Published in PNAS on February 1, 2026, and making waves across ScienceDaily and major science publications, DinoTracker represents one of the most exciting applications of artificial intelligence in paleontology to date. The concept is elegantly simple yet technically sophisticated. Grab your smartphone, snap a photo or sketch of a dinosaur footprint, upload it to the app, and within moments, DinoTracker delivers an analysis of which type of dinosaur likely left the impression. No specialized equipment, no PhD required—just curiosity and a camera.

What sets DinoTracker apart from traditional methods is its approach to learning. Rather than training on datasets where humans had already labeled which footprints belonged to which dinosaurs—a process that inevitably introduces bias and errors—the development team took a different path. Led by Dr. Gregor Hartmann at Helmholtz-Zentrum Berlin in collaboration with Professor Steve Brusatte at the University of Edinburgh, the researchers fed their AI nearly 2,000 real fossil footprint silhouettes without any pre-assigned labels. They then augmented this dataset with millions of simulated variations, accounting for the compression, erosion, and edge displacement that naturally occur over millions of years of geological transformation.

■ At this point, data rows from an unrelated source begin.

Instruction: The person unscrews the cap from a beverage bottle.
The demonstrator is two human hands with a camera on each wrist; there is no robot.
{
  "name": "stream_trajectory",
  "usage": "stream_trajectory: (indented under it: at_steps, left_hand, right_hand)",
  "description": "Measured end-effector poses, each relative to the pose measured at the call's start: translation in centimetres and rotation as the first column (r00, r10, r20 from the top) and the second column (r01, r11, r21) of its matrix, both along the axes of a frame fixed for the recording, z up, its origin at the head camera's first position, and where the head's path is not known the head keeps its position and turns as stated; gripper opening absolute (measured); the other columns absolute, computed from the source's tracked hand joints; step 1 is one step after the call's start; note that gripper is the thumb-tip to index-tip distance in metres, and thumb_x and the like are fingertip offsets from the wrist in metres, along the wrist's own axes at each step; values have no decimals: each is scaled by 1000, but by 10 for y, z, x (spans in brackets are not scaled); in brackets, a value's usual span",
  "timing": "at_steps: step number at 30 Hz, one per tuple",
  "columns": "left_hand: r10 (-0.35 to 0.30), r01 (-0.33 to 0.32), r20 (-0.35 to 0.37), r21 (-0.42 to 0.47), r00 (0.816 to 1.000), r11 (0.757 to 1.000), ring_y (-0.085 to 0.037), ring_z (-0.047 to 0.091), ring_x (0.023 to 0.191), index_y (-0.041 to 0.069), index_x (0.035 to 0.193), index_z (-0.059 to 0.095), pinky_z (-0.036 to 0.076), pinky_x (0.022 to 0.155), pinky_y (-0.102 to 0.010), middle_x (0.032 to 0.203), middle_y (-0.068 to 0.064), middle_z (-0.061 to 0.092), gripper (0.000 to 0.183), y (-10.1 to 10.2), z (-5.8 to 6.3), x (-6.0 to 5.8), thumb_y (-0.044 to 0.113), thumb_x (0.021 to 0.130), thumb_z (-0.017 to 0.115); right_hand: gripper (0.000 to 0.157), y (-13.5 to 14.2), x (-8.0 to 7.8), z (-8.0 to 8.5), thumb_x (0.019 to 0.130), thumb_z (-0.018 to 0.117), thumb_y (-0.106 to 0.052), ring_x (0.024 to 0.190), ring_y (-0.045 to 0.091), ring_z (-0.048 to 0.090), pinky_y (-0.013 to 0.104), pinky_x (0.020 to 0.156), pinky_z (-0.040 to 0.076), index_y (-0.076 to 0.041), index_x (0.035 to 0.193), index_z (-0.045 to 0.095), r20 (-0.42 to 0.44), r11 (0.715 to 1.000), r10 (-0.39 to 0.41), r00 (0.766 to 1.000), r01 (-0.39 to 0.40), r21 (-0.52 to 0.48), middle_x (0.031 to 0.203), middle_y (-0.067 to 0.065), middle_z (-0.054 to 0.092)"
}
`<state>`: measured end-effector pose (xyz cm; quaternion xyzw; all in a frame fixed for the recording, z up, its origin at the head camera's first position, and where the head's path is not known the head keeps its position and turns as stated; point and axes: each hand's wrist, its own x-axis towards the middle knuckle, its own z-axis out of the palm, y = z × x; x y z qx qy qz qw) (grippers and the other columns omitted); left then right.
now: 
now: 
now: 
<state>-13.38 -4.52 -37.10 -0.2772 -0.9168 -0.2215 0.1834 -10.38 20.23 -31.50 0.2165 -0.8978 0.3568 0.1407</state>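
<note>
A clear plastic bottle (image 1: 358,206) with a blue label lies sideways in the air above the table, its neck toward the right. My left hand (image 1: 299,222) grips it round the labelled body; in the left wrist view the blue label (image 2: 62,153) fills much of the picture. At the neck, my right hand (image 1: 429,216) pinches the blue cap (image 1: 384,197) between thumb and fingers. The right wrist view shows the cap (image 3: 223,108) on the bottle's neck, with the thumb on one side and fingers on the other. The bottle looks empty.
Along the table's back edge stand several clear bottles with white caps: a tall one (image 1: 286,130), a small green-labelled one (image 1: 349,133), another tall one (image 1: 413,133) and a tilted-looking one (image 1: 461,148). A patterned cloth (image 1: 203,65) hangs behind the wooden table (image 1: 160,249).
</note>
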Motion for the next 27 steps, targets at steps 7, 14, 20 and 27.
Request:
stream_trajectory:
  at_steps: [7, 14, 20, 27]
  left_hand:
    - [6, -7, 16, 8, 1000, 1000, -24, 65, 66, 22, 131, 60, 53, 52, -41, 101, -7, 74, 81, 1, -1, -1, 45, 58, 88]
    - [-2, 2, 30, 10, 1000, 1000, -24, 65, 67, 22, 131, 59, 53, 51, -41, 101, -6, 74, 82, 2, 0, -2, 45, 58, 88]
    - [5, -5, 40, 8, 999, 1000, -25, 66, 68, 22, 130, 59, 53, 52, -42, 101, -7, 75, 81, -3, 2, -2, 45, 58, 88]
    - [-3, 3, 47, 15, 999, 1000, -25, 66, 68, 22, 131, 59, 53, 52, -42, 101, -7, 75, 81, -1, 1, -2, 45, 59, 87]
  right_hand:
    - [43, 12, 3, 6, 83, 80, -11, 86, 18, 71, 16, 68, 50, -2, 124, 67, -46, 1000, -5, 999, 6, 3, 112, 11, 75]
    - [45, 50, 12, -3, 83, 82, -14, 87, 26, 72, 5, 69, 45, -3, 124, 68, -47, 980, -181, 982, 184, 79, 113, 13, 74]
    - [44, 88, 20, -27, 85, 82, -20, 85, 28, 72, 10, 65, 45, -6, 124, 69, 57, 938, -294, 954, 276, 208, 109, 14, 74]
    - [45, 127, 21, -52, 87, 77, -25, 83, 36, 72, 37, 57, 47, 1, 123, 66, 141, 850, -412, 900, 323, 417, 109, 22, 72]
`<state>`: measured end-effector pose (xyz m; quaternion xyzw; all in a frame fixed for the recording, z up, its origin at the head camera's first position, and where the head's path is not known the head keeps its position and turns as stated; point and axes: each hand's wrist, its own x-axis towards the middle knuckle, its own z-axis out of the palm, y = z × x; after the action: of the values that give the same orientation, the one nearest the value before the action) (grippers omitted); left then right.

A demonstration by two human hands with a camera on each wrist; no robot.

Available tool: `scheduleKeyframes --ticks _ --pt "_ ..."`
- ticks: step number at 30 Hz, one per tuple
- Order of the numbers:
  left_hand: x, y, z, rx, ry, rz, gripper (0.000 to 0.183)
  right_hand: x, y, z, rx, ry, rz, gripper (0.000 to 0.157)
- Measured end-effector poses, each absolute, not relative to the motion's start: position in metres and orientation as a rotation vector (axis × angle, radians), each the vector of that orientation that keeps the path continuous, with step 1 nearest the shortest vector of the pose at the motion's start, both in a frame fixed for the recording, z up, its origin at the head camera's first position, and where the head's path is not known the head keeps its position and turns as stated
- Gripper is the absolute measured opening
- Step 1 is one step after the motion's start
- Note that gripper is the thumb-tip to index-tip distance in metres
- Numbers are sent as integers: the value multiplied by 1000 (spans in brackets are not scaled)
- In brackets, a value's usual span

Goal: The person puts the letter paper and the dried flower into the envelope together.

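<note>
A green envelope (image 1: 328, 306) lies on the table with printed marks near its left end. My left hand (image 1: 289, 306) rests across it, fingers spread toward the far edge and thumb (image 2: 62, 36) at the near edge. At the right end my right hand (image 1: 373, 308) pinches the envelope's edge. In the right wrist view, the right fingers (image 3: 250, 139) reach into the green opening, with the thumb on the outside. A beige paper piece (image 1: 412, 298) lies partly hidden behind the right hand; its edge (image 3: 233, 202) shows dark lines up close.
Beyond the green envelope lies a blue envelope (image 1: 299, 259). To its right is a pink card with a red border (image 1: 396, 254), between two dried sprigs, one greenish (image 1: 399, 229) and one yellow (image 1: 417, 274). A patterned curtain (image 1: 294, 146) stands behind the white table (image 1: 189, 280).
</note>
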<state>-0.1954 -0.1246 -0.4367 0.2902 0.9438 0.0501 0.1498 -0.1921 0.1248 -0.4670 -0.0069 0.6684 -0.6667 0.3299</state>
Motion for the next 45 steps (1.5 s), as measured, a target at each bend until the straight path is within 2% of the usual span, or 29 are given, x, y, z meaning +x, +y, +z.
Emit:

The AI discovered on its own that dinosaur footprints vary along eight key dimensions: how widely the toes spread, where the heel sits, the total contact area with the ground, how weight distributes across the foot, and several other subtle anatomical signatures. When tested against expert classifications, DinoTracker agreed with human paleontologists about 90% of the time, even for controversial specimens that have divided the scientific community for decades.

But the app isn’t just a validation tool for experts—it’s making genuine discoveries. One of the most tantalizing findings involves footprints over 200 million years old that the AI flagged as remarkably bird-like. If these tracks were indeed made by birds or their immediate ancestors, it would push back the origin of avian species by tens of millions of years, fundamentally reshaping our understanding of evolution. DinoTracker also shed new light on mysterious footprints from Scotland’s Isle of Skye, suggesting they may belong to some of the earliest relatives of duck-billed dinosaurs ever discovered.

Perhaps most exciting is that DinoTracker is completely free. The researchers explicitly wanted to democratize paleontology, giving anyone—from professional scientists working in remote field sites to children discovering curious impressions on family hikes—the ability to contribute to our understanding of prehistoric life. As Professor Brusatte puts it, this computer network might have identified the world’s oldest birds, which is “a fantastic and fruitful use for AI.”

In an era where AI often feels abstract or concerning, DinoTracker reminds us that these tools can also unlock ancient secrets buried in stone for hundreds of millions of years. Sometimes the most cutting-edge technology helps us see farthest into the past.